Тела казненных положили в грубо сколоченные ящики и увезли на остров Голодай, где зарыли всех в одной могиле…
Эпилог
Приехать в незнакомый город, выйти на улицу, название которой тебе не известно, брести не зная куда, сворачивая из переулка в переулок, разглядывать дома, заходить во дворы, сидеть на бульварах и скверах, наблюдая прохожих, — есть ли на свете что-нибудь увлекательнее?
Идешь по городу, и сведения, полученные на уроках истории и географии, обретают плоть и кровь. Кажется, что город разговаривает с тобой, рассказывает свою трудную многовековую историю.
Была вторая половина дня, когда, отдохнув после шестичасового перелета, я вышла на иркутские улицы.
Позади остался центр, витрины магазинов и фотографий, рекламы кинотеатров. На опустевшем базаре щелкала под ногами шелуха кедровых орехов, редкие продавцы еще торговали за прилавками черемухой и брусникой.
Я шла и шла, переулки засасывали. Дома в этой части Иркутска крепкие, рубленые, с большими окнами и разноцветными ставнями, украшенные искусной деревянной резьбой.
И вдруг… Синяя эмалевая табличка: переулок Волконского! От волнения не знаю, куда идти, останавливаюсь, оглядываюсь. Белая заброшенная церковь, пыльный безлистый скверик. Где же?.. А вот! Чугунная мемориальная доска: «В этом доме жил декабрист Сергей Волконский». И сразу незнакомый город становится родным.
Вот по этому выщербленному крыльцу поднимался седовласый старик, князь, генерал, принадлежавший когда-то к высшей петербургской знати…
Пятерых декабристов Николай казнил. Сто двадцать били лишены всего — семьи, чинов, богатства — и сосланы в Сибирь: одни в каторгу, другие на поселение.
Могила казненных была сровнена с землей, и никто не имел права знать, где она находится.
Ссыльных держали в самых глухих медвежьих углах России, чтобы их крамольные идеи не будоражили умы.
Но правду сровнять с землей нельзя. И заковать в кандалы нельзя.
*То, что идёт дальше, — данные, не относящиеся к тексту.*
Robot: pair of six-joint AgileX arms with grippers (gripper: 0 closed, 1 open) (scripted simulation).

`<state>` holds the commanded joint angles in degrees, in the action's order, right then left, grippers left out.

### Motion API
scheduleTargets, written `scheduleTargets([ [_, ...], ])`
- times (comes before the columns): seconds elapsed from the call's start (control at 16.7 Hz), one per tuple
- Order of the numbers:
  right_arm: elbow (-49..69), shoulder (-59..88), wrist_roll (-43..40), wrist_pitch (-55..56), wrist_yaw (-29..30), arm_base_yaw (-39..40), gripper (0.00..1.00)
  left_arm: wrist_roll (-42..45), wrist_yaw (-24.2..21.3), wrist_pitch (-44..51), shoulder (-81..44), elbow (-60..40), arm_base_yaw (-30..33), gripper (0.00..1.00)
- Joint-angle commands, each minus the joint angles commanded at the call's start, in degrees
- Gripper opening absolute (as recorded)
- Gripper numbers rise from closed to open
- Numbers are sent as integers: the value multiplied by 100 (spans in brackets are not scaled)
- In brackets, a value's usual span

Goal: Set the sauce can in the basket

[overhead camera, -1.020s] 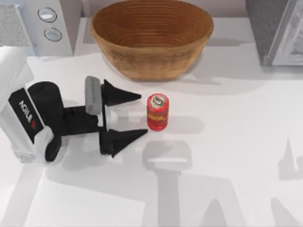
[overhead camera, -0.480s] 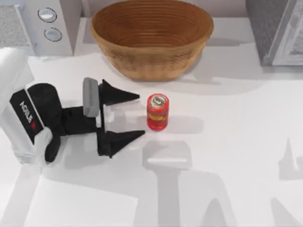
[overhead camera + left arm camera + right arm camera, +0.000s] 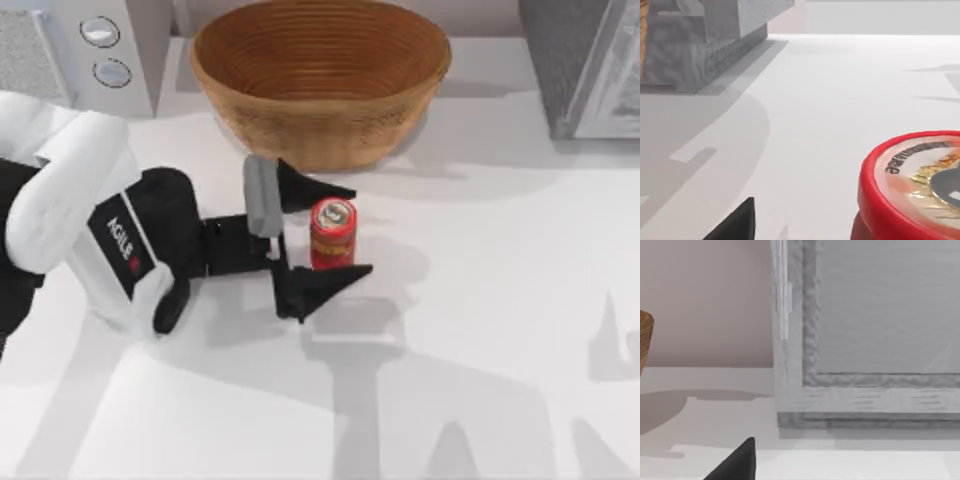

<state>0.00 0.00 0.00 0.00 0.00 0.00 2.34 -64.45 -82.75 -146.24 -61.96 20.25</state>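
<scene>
The sauce can point(image 3: 332, 235), red with a silver top, stands upright on the white table just in front of the basket point(image 3: 320, 140), a wide tan wicker bowl at the back centre. My left gripper point(image 3: 361, 229) is open and reaches in from the left, with one black finger on each side of the can. I see no squeeze on the can. In the left wrist view the can's top point(image 3: 920, 185) sits very close, with one black fingertip point(image 3: 735, 225) beside it. My right gripper point(image 3: 735, 465) is parked facing the grey appliance.
A white appliance with two round knobs point(image 3: 105, 50) stands at the back left. A grey appliance point(image 3: 585, 60) stands at the back right, also seen as a grey box point(image 3: 715, 40) and a grey panel point(image 3: 865, 340). Open table lies to the right and front.
My left arm has moved right, bringing its open fingers from short of the can to either side of it. The can and basket have not moved.
</scene>
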Motion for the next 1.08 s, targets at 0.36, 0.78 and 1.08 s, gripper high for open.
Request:
scheduleTargets([
  [0.36, 0, 0, 0, 0, 0, 0, 100, -2, 34, 14, -8, -25, 33, 85],
  [0.78, 0, 0, 0, 0, 0, 0, 100, -2, 34, 14, -8, -25, 33, 32],
  [1.08, 0, 0, 0, 0, 0, 0, 100, -2, 34, 14, -8, -25, 33, 0],
])
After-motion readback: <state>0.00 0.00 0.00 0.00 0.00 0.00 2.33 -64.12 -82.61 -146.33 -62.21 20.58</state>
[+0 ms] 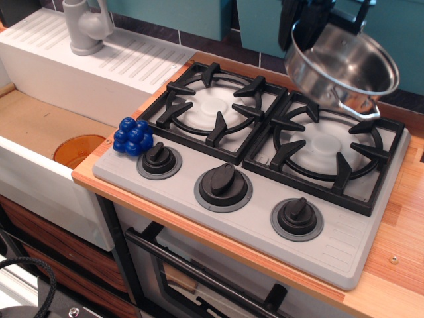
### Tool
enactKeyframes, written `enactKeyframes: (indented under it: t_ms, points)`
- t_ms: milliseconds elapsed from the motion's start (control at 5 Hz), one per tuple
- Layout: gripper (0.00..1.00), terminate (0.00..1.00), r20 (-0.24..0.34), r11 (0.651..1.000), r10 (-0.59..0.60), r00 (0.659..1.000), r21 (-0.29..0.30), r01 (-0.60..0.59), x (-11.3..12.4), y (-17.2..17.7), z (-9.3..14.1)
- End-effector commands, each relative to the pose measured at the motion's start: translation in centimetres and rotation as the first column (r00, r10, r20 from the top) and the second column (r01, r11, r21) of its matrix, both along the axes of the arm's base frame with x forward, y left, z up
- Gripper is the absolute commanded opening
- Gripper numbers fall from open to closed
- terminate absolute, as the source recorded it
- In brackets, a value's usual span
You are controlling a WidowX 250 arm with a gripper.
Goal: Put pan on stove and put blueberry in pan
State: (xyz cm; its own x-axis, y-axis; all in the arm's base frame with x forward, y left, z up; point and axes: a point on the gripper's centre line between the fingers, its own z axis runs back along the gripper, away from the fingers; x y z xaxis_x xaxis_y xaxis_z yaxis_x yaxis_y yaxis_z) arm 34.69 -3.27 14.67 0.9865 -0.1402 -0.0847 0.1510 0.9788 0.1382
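observation.image: pan (344,71) up in the air at the top right, tilted, clear of the stove (258,179) and above the back edge of the right burner grate (324,149). Shiny inner wall facing the camera, one thin wire loop handle hanging off the lower right of the rim. Gripper (306,23) dark and mostly cut off by the top edge, at the pan's far left rim; clamped on that rim, by the look of the lift (finger tips themselves hidden behind the steel wall).

Right grate bare, white disc showing in its middle. Left burner grate (213,106) bare as well, also over a white disc. Three black knobs (224,184) in a row along the stove's grey front strip.

Blueberry (133,137) at the stove's front left corner, just beside the leftmost knob, resting where the grey plate meets the wooden counter (397,265). Well apart from the pan.

Left of the stove: white sink (46,179) with an orange drain disc (78,150) at its bottom, grey faucet (86,26) on the ribbed white drainboard behind. Below the counter edge, an oven door with a dark bar handle (199,278).
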Motion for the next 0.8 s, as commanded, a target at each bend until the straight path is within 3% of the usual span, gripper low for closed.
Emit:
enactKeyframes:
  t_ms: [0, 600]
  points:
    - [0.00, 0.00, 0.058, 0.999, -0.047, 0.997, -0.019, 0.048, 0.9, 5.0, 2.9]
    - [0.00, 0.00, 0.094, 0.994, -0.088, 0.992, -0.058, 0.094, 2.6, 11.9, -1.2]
Твердой поступью идет она по миру и рано или поздно торжествует победу.
После казни декабристов Николай короновался в Москве на царство. В церквах служили очистительный молебен в благодарность за победу над мятежниками.
В толпе, заполнившей Кремль, находился четырнадцатилетний мальчик. Его детское сердце гулко колотилось от любви к погибшим и от ненависти к царю. Сжав кулаки, со слезами на глазах клялся он посвятить свою жизнь борьбе с царем, с его троном, оскверненным кровавой молитвой, с его пушками, расстрелявшими декабристов.
Мальчика звали Александр Герцен.
Он выполнил свою клятву. На обложке альманаха, который Герцен стал издавать в Лондоне в первой вольной русской типографии, были впервые напечатаны портреты пяти казненных — Пестеля, Рылеева, Каховского, Муравьева-Апостола и Бестужева-Рюмина. И назывался альманах так же, как называли свой альманах Рылеев и Александр Бестужев: «Полярная звезда».
Владимир Ильич Ленин писал: «…их дело не пропало. Декабристы разбудили Герцена. Герцен развернул революционную агитацию».